Título: Ana Karênina #1
Autor: Leon Nikolaievitch Tolstói
Sinopse: ”Todas as famílias felizes são iguais. As infelizes o são cada uma a sua maneira”. É o início de “Ana Karênina”, obra de Tolstói, publicada entre 1873 e 1877. O romance gira em torno do caso extra-conjugal da personagem que dá título a obra, uma aristocrata da Rússia, que aparentemente tem tudo, riqueza, beleza, popularidade e um filho amado, mas sente-se vazia até encontrar Vronski. A sociedade russa do século XIX e a estrutura de relações que existiam entre as várias classes sociais, são caracterizadas pelas personagens da trama. Para fazer a análise social, Tolstói usa de dois eixos principais: o primeiro é o drama de Anna e o segundo a busca existencial de Levine. O humanismo dos personagens, o que possuem de bom e mau, como seres insondáveis, leva à ações comportamentais imprevisíveis, trazendo uma maior maturidade através de uma abertura dentro dos dogmas que já tinham adotado. No final, o autor analisa em conjunto todas as perspectivas sobre as quais se pode debruçar a existência, como religião, a filosofia e a ciência.
Contexto da obra
Quando a classificação é mais ampla, o contexto do livro costuma depender ainda mais de autoria, tema e edição. “Ana Karênina #1”, de Leon Nikolaievitch Tolstói, publicado pela editora Abril, em 1979 e com 404 páginas, integra a categoria Livros Variados. Por isso, autoria, edição e tema acabam tendo ainda mais peso na forma de apresentar o livro.
Editora: Abril
Páginas: 404
Ano: 1979
Edição:
Linguagem: português
ISBN:
ISBN13:
Sobre a editora
Os livros da editora Abril apresentam um universo editorial marcado por narrativas que transitam entre o entretenimento popular e o jornalismo informativo. É comum encontrar histórias que exploram dramas pessoais intensos, como conflitos amorosos e dilemas familiares, ambientados em cenários variados que vão desde cortes aristocráticas até praias românticas.
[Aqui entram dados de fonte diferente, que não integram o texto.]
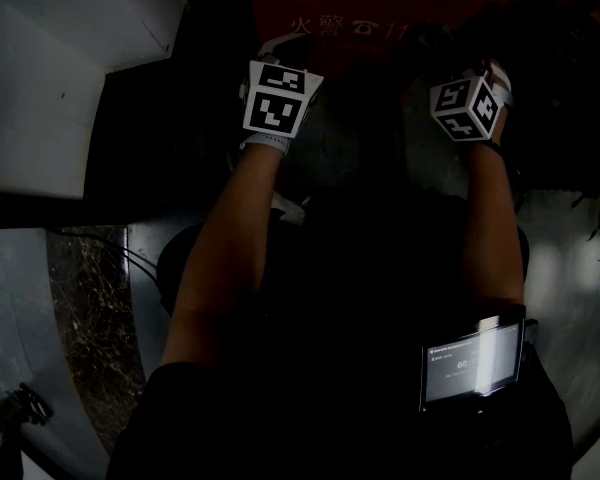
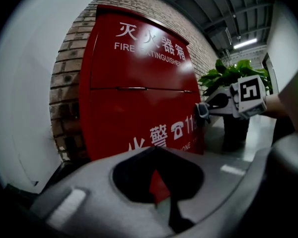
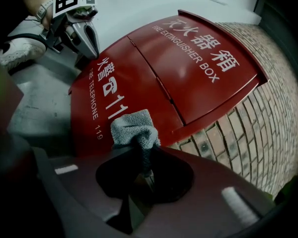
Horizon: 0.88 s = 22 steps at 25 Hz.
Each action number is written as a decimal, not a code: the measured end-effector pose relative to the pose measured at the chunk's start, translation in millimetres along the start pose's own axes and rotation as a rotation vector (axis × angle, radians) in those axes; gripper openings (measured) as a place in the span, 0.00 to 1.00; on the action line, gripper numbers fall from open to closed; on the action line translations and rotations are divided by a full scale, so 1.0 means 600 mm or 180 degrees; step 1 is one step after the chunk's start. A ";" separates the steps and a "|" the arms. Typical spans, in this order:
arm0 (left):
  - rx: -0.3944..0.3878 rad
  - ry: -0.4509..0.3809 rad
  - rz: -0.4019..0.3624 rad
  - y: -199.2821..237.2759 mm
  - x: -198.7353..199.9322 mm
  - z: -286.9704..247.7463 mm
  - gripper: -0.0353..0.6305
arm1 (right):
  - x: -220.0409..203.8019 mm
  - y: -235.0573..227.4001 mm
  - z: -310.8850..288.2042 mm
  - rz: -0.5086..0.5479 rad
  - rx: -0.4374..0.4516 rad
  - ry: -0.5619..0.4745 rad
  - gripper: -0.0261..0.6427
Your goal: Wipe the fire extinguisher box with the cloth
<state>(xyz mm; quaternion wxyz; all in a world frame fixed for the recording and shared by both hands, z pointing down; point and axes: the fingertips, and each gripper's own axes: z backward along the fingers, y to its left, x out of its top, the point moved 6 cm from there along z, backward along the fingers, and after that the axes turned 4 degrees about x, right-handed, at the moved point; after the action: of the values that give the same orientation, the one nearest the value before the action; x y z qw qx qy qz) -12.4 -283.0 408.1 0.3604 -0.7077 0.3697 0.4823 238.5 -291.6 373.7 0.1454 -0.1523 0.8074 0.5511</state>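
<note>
The red fire extinguisher box (image 2: 139,98) stands against a brick wall, its front printed in white; it also fills the right gripper view (image 3: 188,68) and shows dimly at the top of the head view (image 1: 370,8). My right gripper (image 3: 142,151) is shut on a grey cloth (image 3: 134,128), which bunches just in front of the box's lower front. From the left gripper view that cloth (image 2: 202,112) sits at the box's right edge. My left gripper (image 2: 154,150) is shut with nothing in it, held a little off the box's lower left. Both marker cubes (image 1: 275,98) (image 1: 468,106) show below the box.
Brick wall (image 2: 69,83) lies behind the box and a white wall (image 2: 25,83) to its left. A potted plant (image 2: 233,73) stands to the right on the grey floor (image 3: 39,103). A white shoe (image 3: 15,53) is near the box. A lit screen (image 1: 475,360) hangs at the person's waist.
</note>
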 end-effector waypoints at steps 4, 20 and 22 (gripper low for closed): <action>-0.0008 0.0005 0.0018 -0.001 0.000 0.000 0.06 | 0.005 0.005 0.003 -0.0016 0.0003 -0.0029 0.11; 0.0218 0.0096 0.0354 0.044 -0.011 0.034 0.06 | 0.275 0.167 -0.010 0.0649 0.0481 -0.1010 0.11; 0.0287 0.0110 0.0476 0.059 -0.012 0.048 0.06 | 0.293 0.184 -0.016 0.0706 0.0530 -0.1059 0.11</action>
<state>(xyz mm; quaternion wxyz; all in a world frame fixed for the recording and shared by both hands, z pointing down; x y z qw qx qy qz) -57.1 -273.3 401.4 0.3484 -0.6694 0.4490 0.4785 32.5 -277.5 399.7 0.2271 0.0430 0.8269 0.5127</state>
Ao mesmo tempo, o catálogo traz reportagens e pesquisas que discutem temas atuais, como o impacto da tecnologia no cotidiano e investigações sobre crimes reais, oferecendo um tom mais analítico e reflexivo. Essa combinação cria um contraste interessante entre obras mais narrativas e outras com perfil didático, voltadas para leitores que buscam tanto emoção quanto conhecimento.